• _ASSIGNMENT_:
Your response should consist solely of the records, written out exactly.

◆ ◆ ◆ ◆

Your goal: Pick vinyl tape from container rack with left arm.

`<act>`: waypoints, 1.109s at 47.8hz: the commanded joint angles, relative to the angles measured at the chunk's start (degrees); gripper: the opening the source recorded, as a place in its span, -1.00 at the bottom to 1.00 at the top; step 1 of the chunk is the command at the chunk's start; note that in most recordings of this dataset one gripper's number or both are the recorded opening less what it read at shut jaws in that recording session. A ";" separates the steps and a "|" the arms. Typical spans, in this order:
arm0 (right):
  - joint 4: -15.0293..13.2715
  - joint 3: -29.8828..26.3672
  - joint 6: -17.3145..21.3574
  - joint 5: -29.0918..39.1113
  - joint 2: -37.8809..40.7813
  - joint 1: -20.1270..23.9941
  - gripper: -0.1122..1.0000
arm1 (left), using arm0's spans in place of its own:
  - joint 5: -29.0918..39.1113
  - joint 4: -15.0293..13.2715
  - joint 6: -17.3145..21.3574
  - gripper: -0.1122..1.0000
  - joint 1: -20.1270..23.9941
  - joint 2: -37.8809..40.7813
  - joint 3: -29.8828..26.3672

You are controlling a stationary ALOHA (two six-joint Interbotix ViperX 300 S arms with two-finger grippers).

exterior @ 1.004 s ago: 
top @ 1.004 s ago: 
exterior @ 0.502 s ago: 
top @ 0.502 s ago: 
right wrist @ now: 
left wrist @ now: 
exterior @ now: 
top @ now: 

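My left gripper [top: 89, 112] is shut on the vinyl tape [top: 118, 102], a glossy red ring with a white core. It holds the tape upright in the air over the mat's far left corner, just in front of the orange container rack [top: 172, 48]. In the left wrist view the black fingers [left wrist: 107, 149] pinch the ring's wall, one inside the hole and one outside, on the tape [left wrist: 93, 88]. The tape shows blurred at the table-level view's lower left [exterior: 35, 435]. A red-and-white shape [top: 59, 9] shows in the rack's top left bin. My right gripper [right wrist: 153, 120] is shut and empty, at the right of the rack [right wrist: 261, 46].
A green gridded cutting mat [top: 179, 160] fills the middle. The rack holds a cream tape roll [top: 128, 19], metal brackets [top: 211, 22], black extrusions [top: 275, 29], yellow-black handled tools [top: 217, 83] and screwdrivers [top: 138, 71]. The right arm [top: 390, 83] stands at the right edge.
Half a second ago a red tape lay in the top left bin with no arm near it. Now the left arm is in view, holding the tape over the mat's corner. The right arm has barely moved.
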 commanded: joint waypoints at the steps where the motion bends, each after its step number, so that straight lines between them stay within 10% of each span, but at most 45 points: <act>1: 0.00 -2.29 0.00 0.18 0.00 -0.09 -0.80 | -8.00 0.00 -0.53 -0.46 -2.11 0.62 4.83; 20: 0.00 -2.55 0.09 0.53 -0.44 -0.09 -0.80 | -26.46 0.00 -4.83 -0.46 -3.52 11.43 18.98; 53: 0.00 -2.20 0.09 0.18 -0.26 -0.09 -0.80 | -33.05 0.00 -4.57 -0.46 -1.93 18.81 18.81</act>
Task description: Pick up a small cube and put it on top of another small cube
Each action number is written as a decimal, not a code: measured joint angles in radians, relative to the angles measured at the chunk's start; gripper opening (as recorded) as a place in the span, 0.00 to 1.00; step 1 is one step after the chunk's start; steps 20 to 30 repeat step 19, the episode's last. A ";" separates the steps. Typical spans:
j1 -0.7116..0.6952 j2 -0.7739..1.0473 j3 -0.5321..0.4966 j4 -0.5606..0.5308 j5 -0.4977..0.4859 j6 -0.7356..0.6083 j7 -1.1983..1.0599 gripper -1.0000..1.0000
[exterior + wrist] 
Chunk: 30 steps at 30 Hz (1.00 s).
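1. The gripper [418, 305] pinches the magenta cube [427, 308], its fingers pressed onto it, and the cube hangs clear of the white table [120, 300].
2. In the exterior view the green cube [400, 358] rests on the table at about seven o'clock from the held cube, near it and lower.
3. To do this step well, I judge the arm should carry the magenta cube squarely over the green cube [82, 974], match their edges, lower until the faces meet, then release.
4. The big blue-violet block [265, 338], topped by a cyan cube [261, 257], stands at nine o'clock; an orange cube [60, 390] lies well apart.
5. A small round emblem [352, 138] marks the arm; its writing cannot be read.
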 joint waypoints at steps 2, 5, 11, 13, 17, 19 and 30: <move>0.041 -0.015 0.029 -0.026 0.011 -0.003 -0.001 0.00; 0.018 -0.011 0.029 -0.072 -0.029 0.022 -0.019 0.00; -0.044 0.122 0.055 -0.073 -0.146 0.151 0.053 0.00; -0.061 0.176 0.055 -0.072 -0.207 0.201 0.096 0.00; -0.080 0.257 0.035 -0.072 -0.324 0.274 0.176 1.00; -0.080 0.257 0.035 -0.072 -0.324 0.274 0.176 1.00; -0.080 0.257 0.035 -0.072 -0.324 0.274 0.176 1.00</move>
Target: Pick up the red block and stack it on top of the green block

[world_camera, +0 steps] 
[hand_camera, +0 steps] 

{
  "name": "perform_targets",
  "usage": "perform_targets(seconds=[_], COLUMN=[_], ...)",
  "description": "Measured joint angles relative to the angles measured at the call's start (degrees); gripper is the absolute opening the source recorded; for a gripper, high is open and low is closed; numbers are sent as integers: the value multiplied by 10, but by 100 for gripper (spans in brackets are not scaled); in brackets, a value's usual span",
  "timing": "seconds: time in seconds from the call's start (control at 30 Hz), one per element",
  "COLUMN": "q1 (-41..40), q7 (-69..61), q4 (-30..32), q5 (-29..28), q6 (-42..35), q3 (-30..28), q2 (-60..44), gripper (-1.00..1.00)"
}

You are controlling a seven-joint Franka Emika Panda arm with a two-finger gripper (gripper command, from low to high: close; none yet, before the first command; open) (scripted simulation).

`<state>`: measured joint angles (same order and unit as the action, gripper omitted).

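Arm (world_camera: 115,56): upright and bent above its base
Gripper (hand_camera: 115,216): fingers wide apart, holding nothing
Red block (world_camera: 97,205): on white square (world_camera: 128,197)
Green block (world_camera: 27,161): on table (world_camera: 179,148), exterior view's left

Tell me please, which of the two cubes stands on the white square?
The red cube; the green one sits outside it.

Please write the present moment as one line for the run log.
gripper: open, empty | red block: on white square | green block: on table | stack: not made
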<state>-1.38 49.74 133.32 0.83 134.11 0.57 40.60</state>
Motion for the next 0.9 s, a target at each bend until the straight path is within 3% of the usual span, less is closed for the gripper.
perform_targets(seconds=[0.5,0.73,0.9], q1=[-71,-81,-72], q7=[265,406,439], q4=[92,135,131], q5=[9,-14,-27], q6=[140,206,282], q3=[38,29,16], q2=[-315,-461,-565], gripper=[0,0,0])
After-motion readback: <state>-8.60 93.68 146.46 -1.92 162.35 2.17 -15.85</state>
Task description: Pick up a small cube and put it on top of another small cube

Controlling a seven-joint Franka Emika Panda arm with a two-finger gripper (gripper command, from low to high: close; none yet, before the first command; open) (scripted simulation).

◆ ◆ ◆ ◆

• _RESPONSE FOR THIS EXERCISE_:
Your goal: Pick vinyl tape from container rack with left arm.

`<act>`: waypoints, 1.109s at 47.8hz: the commanded joint angles, relative to the angles measured at the chunk's start (degrees); gripper: the opening the source recorded, as a place in its span, -1.00 at the bottom to 1.00 at the top; step 1 of the chunk is the command at the chunk's start; note that in most recordings of this dataset one gripper's number or both are the recorded opening less what it read at shut jaws in that recording session. A ";" separates the steps and a "|" the arms. Typical spans, in this order:
arm0 (right):
  - joint 4: -15.0293..13.2715
  - joint 3: -29.8828..26.3672
  - joint 6: -17.3145..21.3574
  - joint 5: -29.0918..39.1113
  - joint 2: -37.8809..40.7813
  - joint 1: -20.1270..23.9941
  - gripper: -0.1122..1.0000
arm1 (left), using arm0's spans in place of its own:
  - joint 5: -29.0918..39.1113
  - joint 4: -15.0293..13.2715
  - joint 6: -17.3145..21.3574
  - gripper: -0.1122..1.0000
  - joint 1: -20.1270..23.9941
  - joint 2: -37.8809..40.7813
  - joint 3: -29.8828..26.3672

You are controlling a stationary ALOHA (two six-joint Interbotix ViperX 300 S arms with two-finger grippers).

exterior @ 1.004 s ago: 
top @ 1.004 s ago: 
exterior @ 0.502 s ago: 
top @ 0.502 s ago: 
right wrist @ now: 
left wrist @ now: 
exterior @ now: 
top @ now: 

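My left gripper [top: 89, 112] is shut on the vinyl tape [top: 118, 102], a glossy red ring with a white core. It holds the tape upright in the air over the mat's far left corner, just in front of the orange container rack [top: 172, 48]. In the left wrist view the black fingers [left wrist: 107, 149] pinch the ring's wall, one inside the hole and one outside, on the tape [left wrist: 93, 88]. The tape shows blurred at the table-level view's lower left [exterior: 35, 435]. A red-and-white shape [top: 59, 9] shows in the rack's top left bin. My right gripper [right wrist: 153, 120] is shut and empty, at the right of the rack [right wrist: 261, 46].
A green gridded cutting mat [top: 179, 160] fills the middle. The rack holds a cream tape roll [top: 128, 19], metal brackets [top: 211, 22], black extrusions [top: 275, 29], yellow-black handled tools [top: 217, 83] and screwdrivers [top: 138, 71]. The right arm [top: 390, 83] stands at the right edge.
Half a second ago a red tape lay in the top left bin with no arm near it. Now the left arm is in view, holding the tape over the mat's corner. The right arm has barely moved.
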 commanded: joint waypoints at the steps where the motion bends, each after its step number, so that straight lines between them stay within 10% of each span, but at most 45 points: <act>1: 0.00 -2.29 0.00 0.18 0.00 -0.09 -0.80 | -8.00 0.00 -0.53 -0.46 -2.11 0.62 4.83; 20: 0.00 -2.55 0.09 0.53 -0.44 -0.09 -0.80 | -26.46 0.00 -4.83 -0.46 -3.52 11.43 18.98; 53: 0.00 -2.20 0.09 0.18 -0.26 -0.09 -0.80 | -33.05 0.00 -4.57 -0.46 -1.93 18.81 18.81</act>
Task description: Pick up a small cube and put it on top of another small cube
Each action number is written as a decimal, not a code: measured joint angles in radians, relative to the angles measured at the chunk's start; gripper opening (as recorded) as a place in the span, 0.00 to 1.00; step 1 is one step after the chunk's start; steps 20 to 30 repeat step 19, the episode's last. A ";" separates the steps. Typical spans:
j1 -0.7116..0.6952 j2 -0.7739..1.0473 j3 -0.5321..0.4966 j4 -0.5606..0.5308 j5 -0.4977..0.4859 j6 -0.7356..0.6083 j7 -1.1983..1.0599 gripper -1.0000..1.0000
[exterior + wrist] 
Chunk: 30 steps at 30 Hz (1.00 s).
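1. The gripper [418, 305] pinches the magenta cube [427, 308], its fingers pressed onto it, and the cube hangs clear of the white table [120, 300].
2. In the exterior view the green cube [400, 358] rests on the table at about seven o'clock from the held cube, near it and lower.
3. To do this step well, I judge the arm should carry the magenta cube squarely over the green cube [82, 974], match their edges, lower until the faces meet, then release.
4. The big blue-violet block [265, 338], topped by a cyan cube [261, 257], stands at nine o'clock; an orange cube [60, 390] lies well apart.
5. A small round emblem [352, 138] marks the arm; its writing cannot be read.
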 joint waypoints at steps 2, 5, 11, 13, 17, 19 and 30: <move>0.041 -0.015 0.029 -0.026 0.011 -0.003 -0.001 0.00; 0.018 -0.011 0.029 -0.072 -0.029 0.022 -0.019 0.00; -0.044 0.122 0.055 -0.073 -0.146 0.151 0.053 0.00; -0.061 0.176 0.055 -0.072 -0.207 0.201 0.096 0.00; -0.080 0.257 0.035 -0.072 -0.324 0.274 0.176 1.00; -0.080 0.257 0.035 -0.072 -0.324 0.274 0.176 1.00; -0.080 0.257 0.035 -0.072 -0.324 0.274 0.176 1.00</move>
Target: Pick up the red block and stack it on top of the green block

[world_camera, +0 steps] 
[hand_camera, +0 steps] 

{
  "name": "perform_targets",
  "usage": "perform_targets(seconds=[_], COLUMN=[_], ...)",
  "description": "Measured joint angles relative to the angles measured at the call's start (degrees); gripper is the absolute opening the source recorded; for a gripper, high is open and low is closed; numbers are sent as integers: the value multiplied by 10, but by 100 for gripper (spans in brackets are not scaled); in brackets, a value's usual span",
  "timing": "seconds: time in seconds from the call's start (control at 30 Hz), one per element",
  "COLUMN": "q1 (-41..40), q7 (-69..61), q4 (-30..32), q5 (-29..28), q6 (-42..35), q3 (-30..28), q2 (-60..44), gripper (-1.00..1.00)"
}

You are controlling a seven-joint Franka Emika Panda arm with a two-finger gripper (gripper command, from low to high: close; none yet, before the first command; open) (scripted simulation).

`<state>`: measured joint angles (same order and unit as the action, gripper omitted).

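Arm (world_camera: 115,56): upright and bent above its base
Gripper (hand_camera: 115,216): fingers wide apart, holding nothing
Red block (world_camera: 97,205): on white square (world_camera: 128,197)
Green block (world_camera: 27,161): on table (world_camera: 179,148), exterior view's left

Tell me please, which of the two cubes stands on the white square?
The red cube; the green one sits outside it.

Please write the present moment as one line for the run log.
gripper: open, empty | red block: on white square | green block: on table | stack: not made
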<state>-1.38 49.74 133.32 0.83 134.11 0.57 40.60</state>
Motion for the next 0.9 s, a target at each bend until the straight path is within 3% of the usual span, less is closed for the gripper.
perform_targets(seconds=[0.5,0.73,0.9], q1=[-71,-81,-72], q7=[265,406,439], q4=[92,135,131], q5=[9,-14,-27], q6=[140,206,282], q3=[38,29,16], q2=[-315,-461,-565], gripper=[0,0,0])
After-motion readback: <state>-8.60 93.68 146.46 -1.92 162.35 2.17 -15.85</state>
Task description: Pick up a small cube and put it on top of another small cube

Controlling a seven-joint Franka Emika Panda arm with a two-finger gripper (gripper command, from low to high: close; none yet, before the first command; open) (scripted simulation).

The exercise requires no additional output.